12:00 AM, December 05, 2017 / LAST MODIFIED: 01:08 AM, December 05, 2017

Human rights campaign

Rohingyas: The victims of 'hidden genocide'

With an aim to collect the narratives of atrocity that the Rohingya people started facing after the 25th of August, 2017 in the Northern Rakhine State of Myanmar, a team of young researchers from the Center for the Study of Genocide and Justice (CSGJ) of Liberation War Museum visited Ukhiya, Cox's Bazar on 13-14 October 2017. After visiting a total of eight camp sites, the team collected testimonies of discriminations and atrocities from the Rohingya survivors, victims and eyewitnesses who recently fled violence to Bangladesh.

Based on the field visits to refugee camps, the CSGJ in November published 'The Testimony of Sixty on the Crisis of the Rohingyas in Myanmar' as a sequel to Oxfam's 1971 publication titled 'The Testimony of Sixty on the Crisis in Bengal'. In the context of humanitarian crisis and genocide in East Pakistan (now Bangladesh), Oxfam published 'The Testimony of Sixty on the Crisis in Bengal' in order to draw the attention of the global community and gather public opinion in favour of Bangladesh's cause of independence.

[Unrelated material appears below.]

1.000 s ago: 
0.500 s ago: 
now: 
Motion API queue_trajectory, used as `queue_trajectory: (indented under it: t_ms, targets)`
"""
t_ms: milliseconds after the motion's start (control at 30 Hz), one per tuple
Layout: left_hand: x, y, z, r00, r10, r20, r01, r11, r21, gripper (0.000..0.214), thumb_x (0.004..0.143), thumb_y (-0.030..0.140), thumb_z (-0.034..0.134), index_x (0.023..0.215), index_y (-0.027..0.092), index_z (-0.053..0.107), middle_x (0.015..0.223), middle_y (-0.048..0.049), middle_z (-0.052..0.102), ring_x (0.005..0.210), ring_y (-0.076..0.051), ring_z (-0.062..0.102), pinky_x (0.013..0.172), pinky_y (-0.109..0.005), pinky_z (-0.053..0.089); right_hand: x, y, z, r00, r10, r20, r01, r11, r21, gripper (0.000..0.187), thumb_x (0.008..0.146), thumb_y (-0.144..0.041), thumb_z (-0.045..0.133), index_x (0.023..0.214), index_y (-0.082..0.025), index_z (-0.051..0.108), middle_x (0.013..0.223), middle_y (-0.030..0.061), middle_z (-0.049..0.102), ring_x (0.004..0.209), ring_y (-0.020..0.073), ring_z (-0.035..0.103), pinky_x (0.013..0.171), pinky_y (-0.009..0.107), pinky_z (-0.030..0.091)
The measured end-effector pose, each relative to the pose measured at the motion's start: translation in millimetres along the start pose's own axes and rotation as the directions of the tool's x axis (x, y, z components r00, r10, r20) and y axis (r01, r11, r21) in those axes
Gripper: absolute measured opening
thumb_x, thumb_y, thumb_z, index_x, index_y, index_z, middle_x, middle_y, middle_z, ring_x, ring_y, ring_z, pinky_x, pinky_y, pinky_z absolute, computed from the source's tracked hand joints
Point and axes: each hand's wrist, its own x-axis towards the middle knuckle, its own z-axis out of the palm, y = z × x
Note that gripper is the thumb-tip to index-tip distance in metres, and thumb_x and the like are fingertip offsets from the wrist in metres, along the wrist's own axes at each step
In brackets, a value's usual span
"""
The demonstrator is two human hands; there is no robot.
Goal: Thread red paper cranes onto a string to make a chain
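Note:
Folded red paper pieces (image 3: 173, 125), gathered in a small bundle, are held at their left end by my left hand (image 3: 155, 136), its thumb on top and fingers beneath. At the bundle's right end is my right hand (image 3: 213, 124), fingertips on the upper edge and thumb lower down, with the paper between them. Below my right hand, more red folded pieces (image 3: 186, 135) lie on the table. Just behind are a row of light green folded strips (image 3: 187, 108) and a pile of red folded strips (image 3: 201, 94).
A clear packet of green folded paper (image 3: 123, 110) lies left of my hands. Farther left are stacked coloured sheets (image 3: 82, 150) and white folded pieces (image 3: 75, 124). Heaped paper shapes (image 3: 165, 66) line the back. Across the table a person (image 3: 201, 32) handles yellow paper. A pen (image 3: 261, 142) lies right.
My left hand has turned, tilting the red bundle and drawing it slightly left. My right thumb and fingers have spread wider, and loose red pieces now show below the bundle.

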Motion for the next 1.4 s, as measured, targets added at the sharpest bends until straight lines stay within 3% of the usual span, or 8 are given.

The atrocities against Rohingyas is nothing new. Historically, they have been targeted, persecuted and forced to flee genocidal violence. But the authoritarian regime including the present one of Suu Kyi time and again denies the fact of Rohingya genocide. In the words of survivors, witnesses, aid-workers and journalists, the present Testimony of Sixty intends to give a message to the world community that the 'hidden genocide' in Rakhine should widely be investigated into and immediately be stopped, and the world community specially the United Nations and neighbouring countries have significant and crucial roles to work together towards ending the ongoing genocide in Rakhine. All the testimonies, both in the form of statement and photography, give the glimpses about the extent of the Rohingya genocide and great human suffering of present time. It is a unique contribution from a research institution to give voices to the voiceless Rohingya population.

One of the objectives of CSGJ's research has been to find out the elements of international crimes if committed and genocidal element if any from the testimonies of Rohingya survivors and victims. It also focuses on legal analysis of those testimonies as per international legal framework on the crime of genocide.

Major findings of this research suggest that Rohingyas are historically and systematically deprived of fundamental human rights under the legal framework of Myanmar. Discrimination and deprivation includes, among others, the denial of citizenship/national identity, limited access to education and public heath service, controlled access to market, limited right to land/property, controlled freedom of religion and association, restriction upon marriage and family, less support from police during and post violence. The differential treatment of Rohingyas as against Burmese populations is well reflected in one testimony of Hamid Hossain who is from Chakaiya, Mundumoron, Myanmar: “Most of the Chairmen (local representatives) were Maghs, hardly any Chairman was from Muslim community. They would meet the government officials every month and receive leaflets stating 'new' rules for the Rohingya Muslims to follow. It was their duty to make sure all Rohingyas were following the rules. The leaflets were also distributed in the locality sometimes. The leaflets were in Burmese language and stated rules about banning them from talking in groups of more than two, restricted movement after 8 PM and banned religious practices like 'namaz' and 'tabliq'.”

The research also finds that Myanmar's Military Force, in collaboration with local ultra-nationalists and extremists (specially the Maghs), has been committing international crime of genocide such as: (a) mass killing in the way of gunning, slaughtering and burning alive; (b) arbitrary arrest and detention in concentration camps; (c) torture and rape and other forms of sexual violence; (d) killing and burning children; (f) forced displacement of Rohingya population; (g) enforced disappearances of right-conscious Rohingyas; and (h) arson, plundering and destruction of villages as well as religiously significant places.

The following testimony of Rafiq from Charukomba, Rakhine, shows as to how the present atrocities is rendering the possibility of the Rohingya returning to normal lives and livelihoods in the future almost impossible: “We have been forcibly displaced and we are being asked if we burnt our own house down. They threatened to kill us if we didn't put our own house on fire. They even took picture of it. After we did so, we are asked to run, and then they fired bullets at us. Fearing for our lives we fled from our homeland and crossed the Teknaf Border.”

The important elements of genocide under the UN Genocide Convention are present here. The ongoing atrocities are taking place as a systematic attack on Rohingya people, not because they have been targeted as an individual, but because they are members of a particular group. The group identity is dual here, namely ethnic identity as Rohingya and religious identity as Muslim, and it is sufficient to establish that the Rohingyas are targeted and persecuted because of their group identity. Further, the intent of the perpetrators is to wholly and permanently erase the name 'Rohingya' from the social, cultural and political landscape of Burma's history. All these prove that the atrocities in Rakhine are as brutal as a clear case of genocide under the legal framework of international criminal law.

 

The writer is a Research Associate at the Center for the Study of Genocide and Justice, Liberation War Museum.